[Saved entries]
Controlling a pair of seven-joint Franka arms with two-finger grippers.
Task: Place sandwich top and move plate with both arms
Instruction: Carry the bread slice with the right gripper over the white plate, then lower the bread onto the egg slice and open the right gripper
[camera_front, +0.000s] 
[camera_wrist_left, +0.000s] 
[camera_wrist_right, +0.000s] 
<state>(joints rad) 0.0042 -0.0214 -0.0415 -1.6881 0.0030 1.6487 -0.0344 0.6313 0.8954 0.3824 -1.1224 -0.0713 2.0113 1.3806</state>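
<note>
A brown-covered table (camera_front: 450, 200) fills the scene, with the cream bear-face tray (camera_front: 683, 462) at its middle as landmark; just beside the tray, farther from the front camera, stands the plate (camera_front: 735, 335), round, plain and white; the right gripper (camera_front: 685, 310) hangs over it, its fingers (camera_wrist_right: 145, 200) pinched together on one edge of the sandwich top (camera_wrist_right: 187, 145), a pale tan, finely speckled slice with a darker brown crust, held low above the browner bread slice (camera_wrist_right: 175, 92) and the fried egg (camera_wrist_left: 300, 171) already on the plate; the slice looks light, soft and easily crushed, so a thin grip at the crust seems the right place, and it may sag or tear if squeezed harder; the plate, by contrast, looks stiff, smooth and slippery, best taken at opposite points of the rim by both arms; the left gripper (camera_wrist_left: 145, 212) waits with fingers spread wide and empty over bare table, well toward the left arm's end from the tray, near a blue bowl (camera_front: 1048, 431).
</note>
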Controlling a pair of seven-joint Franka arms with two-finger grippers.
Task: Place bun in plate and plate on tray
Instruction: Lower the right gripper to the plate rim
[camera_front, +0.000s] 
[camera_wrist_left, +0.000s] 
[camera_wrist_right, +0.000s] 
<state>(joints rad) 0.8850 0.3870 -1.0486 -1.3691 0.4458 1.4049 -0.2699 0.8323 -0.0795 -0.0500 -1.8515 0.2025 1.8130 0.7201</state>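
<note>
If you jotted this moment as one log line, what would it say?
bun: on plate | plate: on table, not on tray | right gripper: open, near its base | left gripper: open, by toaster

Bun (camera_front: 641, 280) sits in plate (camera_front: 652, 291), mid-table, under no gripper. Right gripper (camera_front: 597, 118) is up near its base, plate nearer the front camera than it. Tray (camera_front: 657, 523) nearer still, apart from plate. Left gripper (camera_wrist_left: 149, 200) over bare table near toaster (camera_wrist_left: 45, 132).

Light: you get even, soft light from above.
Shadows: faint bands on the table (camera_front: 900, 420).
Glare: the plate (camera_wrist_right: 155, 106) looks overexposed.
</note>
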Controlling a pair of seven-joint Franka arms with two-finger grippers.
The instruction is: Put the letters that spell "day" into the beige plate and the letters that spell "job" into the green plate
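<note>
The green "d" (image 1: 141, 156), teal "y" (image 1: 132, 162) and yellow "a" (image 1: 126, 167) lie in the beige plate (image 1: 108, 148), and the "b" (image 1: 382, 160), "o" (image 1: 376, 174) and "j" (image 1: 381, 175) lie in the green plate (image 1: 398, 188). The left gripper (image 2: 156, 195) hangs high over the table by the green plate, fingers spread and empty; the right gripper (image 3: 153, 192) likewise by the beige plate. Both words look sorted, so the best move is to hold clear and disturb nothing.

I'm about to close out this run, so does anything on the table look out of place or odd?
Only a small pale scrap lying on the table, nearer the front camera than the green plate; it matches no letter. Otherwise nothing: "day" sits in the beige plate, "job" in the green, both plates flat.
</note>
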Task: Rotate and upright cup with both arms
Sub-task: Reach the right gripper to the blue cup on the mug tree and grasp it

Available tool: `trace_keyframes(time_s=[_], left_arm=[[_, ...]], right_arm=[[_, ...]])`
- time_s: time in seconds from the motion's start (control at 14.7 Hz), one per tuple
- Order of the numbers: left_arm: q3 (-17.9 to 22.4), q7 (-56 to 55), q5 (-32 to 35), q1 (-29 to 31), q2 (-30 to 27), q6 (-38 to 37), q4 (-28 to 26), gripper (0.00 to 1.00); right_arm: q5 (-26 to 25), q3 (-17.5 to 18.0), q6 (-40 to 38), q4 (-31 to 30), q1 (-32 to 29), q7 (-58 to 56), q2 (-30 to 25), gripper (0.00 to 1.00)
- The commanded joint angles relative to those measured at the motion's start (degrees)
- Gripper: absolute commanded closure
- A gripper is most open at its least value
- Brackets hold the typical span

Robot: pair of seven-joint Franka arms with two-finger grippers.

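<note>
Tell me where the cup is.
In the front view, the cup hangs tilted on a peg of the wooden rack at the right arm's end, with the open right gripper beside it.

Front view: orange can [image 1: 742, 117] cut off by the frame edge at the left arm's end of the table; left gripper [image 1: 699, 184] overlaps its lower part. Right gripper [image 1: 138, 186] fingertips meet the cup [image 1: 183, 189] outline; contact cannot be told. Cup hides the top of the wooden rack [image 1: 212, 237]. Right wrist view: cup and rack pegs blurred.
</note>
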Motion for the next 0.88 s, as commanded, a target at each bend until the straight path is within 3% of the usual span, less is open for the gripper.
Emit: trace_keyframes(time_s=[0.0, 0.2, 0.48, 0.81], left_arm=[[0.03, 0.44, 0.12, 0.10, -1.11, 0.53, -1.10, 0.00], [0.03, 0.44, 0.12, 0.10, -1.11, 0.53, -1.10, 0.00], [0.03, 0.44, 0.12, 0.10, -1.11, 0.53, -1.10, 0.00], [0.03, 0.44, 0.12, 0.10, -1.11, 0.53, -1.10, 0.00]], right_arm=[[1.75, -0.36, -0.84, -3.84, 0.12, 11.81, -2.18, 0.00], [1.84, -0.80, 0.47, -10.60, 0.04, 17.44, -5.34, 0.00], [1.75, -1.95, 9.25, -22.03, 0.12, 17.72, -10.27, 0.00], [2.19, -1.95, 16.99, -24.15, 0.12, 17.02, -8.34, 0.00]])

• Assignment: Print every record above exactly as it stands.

• Response for this exercise:
Controlling a pair of seven-joint Franka arms with two-finger grippers.
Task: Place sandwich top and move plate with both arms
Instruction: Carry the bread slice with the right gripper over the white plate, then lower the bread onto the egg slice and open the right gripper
[camera_front, +0.000s] 
[camera_wrist_left, +0.000s] 
[camera_wrist_right, +0.000s] 
<state>(joints rad) 0.0042 -0.0214 -0.0415 -1.6881 0.0030 1.6487 -0.0344 0.6313 0.8954 0.3824 -1.1224 -0.0713 2.0113 1.3806</state>
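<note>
A brown-covered table (camera_front: 450, 200) fills the scene, with the cream bear-face tray (camera_front: 683, 462) at its middle as landmark; just beside the tray, farther from the front camera, stands the plate (camera_front: 735, 335), round, plain and white; the right gripper (camera_front: 685, 310) hangs over it, its fingers (camera_wrist_right: 145, 200) pinched together on one edge of the sandwich top (camera_wrist_right: 187, 145), a pale tan, finely speckled slice with a darker brown crust, held low above the browner bread slice (camera_wrist_right: 175, 92) and the fried egg (camera_wrist_left: 300, 171) already on the plate; the slice looks light, soft and easily crushed, so a thin grip at the crust seems the right place, and it may sag or tear if squeezed harder; the plate, by contrast, looks stiff, smooth and slippery, best taken at opposite points of the rim by both arms; the left gripper (camera_wrist_left: 145, 212) waits with fingers spread wide and empty over bare table, well toward the left arm's end from the tray, near a blue bowl (camera_front: 1048, 431).
</note>
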Controlling a pair of seven-joint Franka arms with two-finger grippers.
Task: Place bun in plate and plate on tray
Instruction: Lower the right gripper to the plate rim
[camera_front, +0.000s] 
[camera_wrist_left, +0.000s] 
[camera_wrist_right, +0.000s] 
<state>(joints rad) 0.8850 0.3870 -1.0486 -1.3691 0.4458 1.4049 -0.2699 0.8323 -0.0795 -0.0500 -1.8515 0.2025 1.8130 0.7201</state>
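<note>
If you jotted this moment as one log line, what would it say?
bun: on plate | plate: on table, not on tray | right gripper: open, near its base | left gripper: open, by toaster

Bun (camera_front: 641, 280) sits in plate (camera_front: 652, 291), mid-table, under no gripper. Right gripper (camera_front: 597, 118) is up near its base, plate nearer the front camera than it. Tray (camera_front: 657, 523) nearer still, apart from plate. Left gripper (camera_wrist_left: 149, 200) over bare table near toaster (camera_wrist_left: 45, 132).

Light: you get even, soft light from above.
Shadows: faint bands on the table (camera_front: 900, 420).
Glare: the plate (camera_wrist_right: 155, 106) looks overexposed.
</note>
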Controlling a pair of seven-joint Franka arms with two-finger grippers.
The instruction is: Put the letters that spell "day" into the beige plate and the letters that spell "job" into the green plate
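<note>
The green "d" (image 1: 141, 156), teal "y" (image 1: 132, 162) and yellow "a" (image 1: 126, 167) lie in the beige plate (image 1: 108, 148), and the "b" (image 1: 382, 160), "o" (image 1: 376, 174) and "j" (image 1: 381, 175) lie in the green plate (image 1: 398, 188). The left gripper (image 2: 156, 195) hangs high over the table by the green plate, fingers spread and empty; the right gripper (image 3: 153, 192) likewise by the beige plate. Both words look sorted, so the best move is to hold clear and disturb nothing.

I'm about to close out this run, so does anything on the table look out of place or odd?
Only a small pale scrap lying on the table, nearer the front camera than the green plate; it matches no letter. Otherwise nothing: "day" sits in the beige plate, "job" in the green, both plates flat.
</note>
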Task: Rotate and upright cup with both arms
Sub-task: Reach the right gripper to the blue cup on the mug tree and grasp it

Available tool: `trace_keyframes(time_s=[_], left_arm=[[_, ...]], right_arm=[[_, ...]])`
- time_s: time in seconds from the motion's start (control at 14.7 Hz), one per tuple
- Order of the numbers: left_arm: q3 (-17.9 to 22.4), q7 (-56 to 55), q5 (-32 to 35), q1 (-29 to 31), q2 (-30 to 27), q6 (-38 to 37), q4 (-28 to 26), gripper (0.00 to 1.00); right_arm: q5 (-26 to 25), q3 (-17.5 to 18.0), q6 (-40 to 38), q4 (-31 to 30), q1 (-32 to 29), q7 (-58 to 56), q2 (-30 to 25), gripper (0.00 to 1.00)
- The commanded joint angles relative to those measured at the motion's start (degrees)
- Gripper: absolute commanded closure
- A gripper is most open at its least value
- Brackets hold the typical span

Robot: pair of seven-joint Franka arms with two-finger grippers.

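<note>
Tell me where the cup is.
In the front view, the cup hangs tilted on a peg of the wooden rack at the right arm's end, with the open right gripper beside it.

Front view: orange can [image 1: 742, 117] cut off by the frame edge at the left arm's end of the table; left gripper [image 1: 699, 184] overlaps its lower part. Right gripper [image 1: 138, 186] fingertips meet the cup [image 1: 183, 189] outline; contact cannot be told. Cup hides the top of the wooden rack [image 1: 212, 237]. Right wrist view: cup and rack pegs blurred.
</note>
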Motion for the next 0.88 s, as commanded, a target at each bend until the straight path is within 3% of the usual span, less is open for the gripper.
Emit: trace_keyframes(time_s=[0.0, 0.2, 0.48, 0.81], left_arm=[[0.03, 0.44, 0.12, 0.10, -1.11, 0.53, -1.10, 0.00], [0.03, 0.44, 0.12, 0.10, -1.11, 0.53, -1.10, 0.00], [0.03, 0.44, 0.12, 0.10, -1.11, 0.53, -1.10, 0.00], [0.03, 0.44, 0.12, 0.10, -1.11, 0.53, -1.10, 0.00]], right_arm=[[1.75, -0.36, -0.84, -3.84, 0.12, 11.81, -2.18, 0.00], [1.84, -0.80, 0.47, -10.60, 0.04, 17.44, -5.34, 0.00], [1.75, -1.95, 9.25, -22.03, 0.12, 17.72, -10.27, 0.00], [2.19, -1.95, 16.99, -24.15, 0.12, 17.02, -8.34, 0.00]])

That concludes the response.